Главная страница


ru.linux

 
 - RU.LINUX ---------------------------------------------------------------------
 From : Sergey Lentsov                       2:4615/71.10   06 Dec 2001  17:11:21
 To : All
 Subject : URL: http://www.lwn.net/2001/1206/kernel.php3
 -------------------------------------------------------------------------------- 
 
    [1][LWN Logo] 
    
                                [2]Click Here 
    [LWN.net]
    
    Sections:
     [3]Main page
     [4]Security
     Kernel
     [5]Distributions
     [6]Development
     [7]Commerce
     [8]Linux in the news
     [9]Announcements
     [10]Linux History
     [11]Letters
    [12]All in one big page
    
    See also: [13]last week's Kernel page.
    
 Kernel development
 
    The current development kernel release is still 2.5.0. Linus's current
    prepatch is [14]2.5.1-pre5. With recent prepatches, life has gotten
    interesting; we have a true development kernel once again. Things that
    have gone into 2.5.1 so far include:
      * The new driver model implemented by Patrick Mochel. This code
        implements a system-wide tree of all devices which will be helpful
        for system configuration and power management tasks; it was
        covered in the [15]October 25 LWN kernel page.
      * The beginnings of the block layer thrash-up (see below).

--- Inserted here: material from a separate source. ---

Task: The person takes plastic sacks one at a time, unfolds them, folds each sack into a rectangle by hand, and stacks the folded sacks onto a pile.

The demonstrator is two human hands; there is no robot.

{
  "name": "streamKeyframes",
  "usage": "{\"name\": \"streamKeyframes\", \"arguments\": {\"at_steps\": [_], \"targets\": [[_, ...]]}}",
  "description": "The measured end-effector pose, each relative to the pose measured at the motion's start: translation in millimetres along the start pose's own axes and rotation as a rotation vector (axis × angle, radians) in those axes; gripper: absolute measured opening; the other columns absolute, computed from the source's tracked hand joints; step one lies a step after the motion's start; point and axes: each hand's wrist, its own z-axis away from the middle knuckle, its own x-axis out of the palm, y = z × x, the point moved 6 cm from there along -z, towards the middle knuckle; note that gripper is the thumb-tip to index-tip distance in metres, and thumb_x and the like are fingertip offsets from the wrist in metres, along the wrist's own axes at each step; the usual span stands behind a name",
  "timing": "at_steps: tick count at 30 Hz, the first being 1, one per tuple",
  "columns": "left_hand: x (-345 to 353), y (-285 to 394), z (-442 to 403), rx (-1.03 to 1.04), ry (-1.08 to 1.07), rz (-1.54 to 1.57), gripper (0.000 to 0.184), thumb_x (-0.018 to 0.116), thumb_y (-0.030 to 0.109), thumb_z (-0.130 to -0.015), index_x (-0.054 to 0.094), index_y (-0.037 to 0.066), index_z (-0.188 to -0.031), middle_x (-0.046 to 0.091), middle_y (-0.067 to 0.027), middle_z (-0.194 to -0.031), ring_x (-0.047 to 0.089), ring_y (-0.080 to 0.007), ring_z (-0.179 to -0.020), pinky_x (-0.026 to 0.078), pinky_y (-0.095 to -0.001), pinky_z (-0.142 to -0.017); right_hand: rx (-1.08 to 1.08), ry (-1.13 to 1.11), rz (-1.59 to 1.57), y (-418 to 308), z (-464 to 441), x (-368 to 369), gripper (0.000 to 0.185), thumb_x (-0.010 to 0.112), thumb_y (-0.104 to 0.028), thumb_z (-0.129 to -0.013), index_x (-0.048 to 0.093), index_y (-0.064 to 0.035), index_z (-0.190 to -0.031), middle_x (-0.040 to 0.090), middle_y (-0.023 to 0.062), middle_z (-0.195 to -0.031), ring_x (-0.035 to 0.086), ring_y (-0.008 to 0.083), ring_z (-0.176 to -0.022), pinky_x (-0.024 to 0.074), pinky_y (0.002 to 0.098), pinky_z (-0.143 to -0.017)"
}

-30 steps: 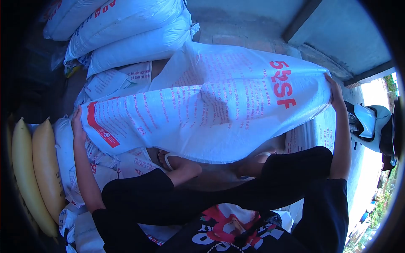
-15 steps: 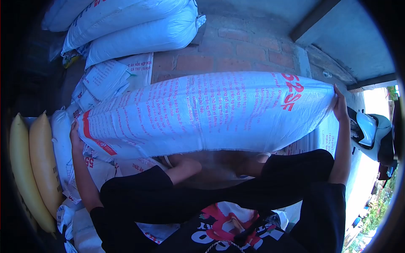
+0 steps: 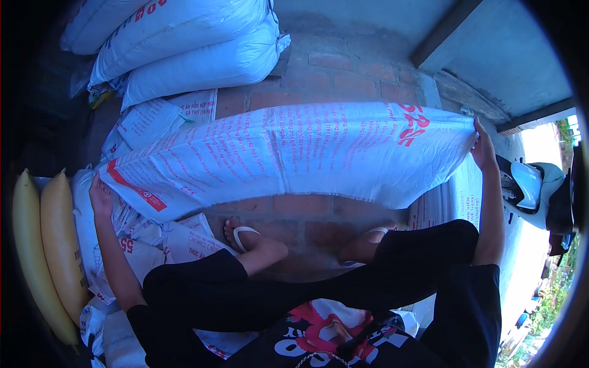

      * Richard Gooch's new devfs core code. The end result of this work
        should be a more stable devfs, but it's giving some people
        difficulties at the moment; approach with care.
        
    In general, it pays to be careful with the 2.5.1 prepatches. Some of
    the changes are truly disruptive, and a bit of instability is to be
    expected for a while yet.
    
    The current stable kernel release is 2.4.16. Marcelo ("[16]the wonder
    penguin") has released [17]2.4.17-pre4, which contains a relatively
    lengthy list of fixes and updates. Here, too, the new devfs code is
    causing difficulties for some users.
    
    On the 'design' of Linux. For those who haven't yet seen it elsewhere,
    here's Linus's [18]'Linux wasn't designed' message that was widely
    circulated. In another message, Linus [19]talked further on how he
    thinks software gets built:
    
      It's "directed mutation" on a microscopic level, but there is very
      little macroscopic direction. There are lots of individuals with
      some generic feeling about where they want to take the system (and
      I'm obviously one of them), but in the end we're all a bunch of
      people with not very good vision.
      
      And that is GOOD.
      
    It does seem that quite a bit of progress can be made, even with poor
    vision.
    
    Ripping up the block layer. It has been long understood that the 2.5
    development series would include major changes to the block (disk) I/O
    layer. The block code has no end of performance problems, especially
    on high-end systems; it's also quite ugly in a number of places. So,
    the integration of Jens Axboe's new block I/O code, while highly
    disruptive, is a good thing.
    
    Since 2.2, much of the block I/O subsystem has worked with a single
    spinlock, called io_request_lock. If the system was trying to figure
    out how to merge a request into a very long queue, or if a block
    driver was slow in figuring out what it wanted to do, all other block
    operations would have to stop and wait. This lock was serializing
    operations which had nothing to do with each other, and was an obvious
    scalability bottleneck.
    
    With 2.5.1, that lock is no more; instead, each request queue (which,
    in well-written drivers, corresponds to each device) has its own lock.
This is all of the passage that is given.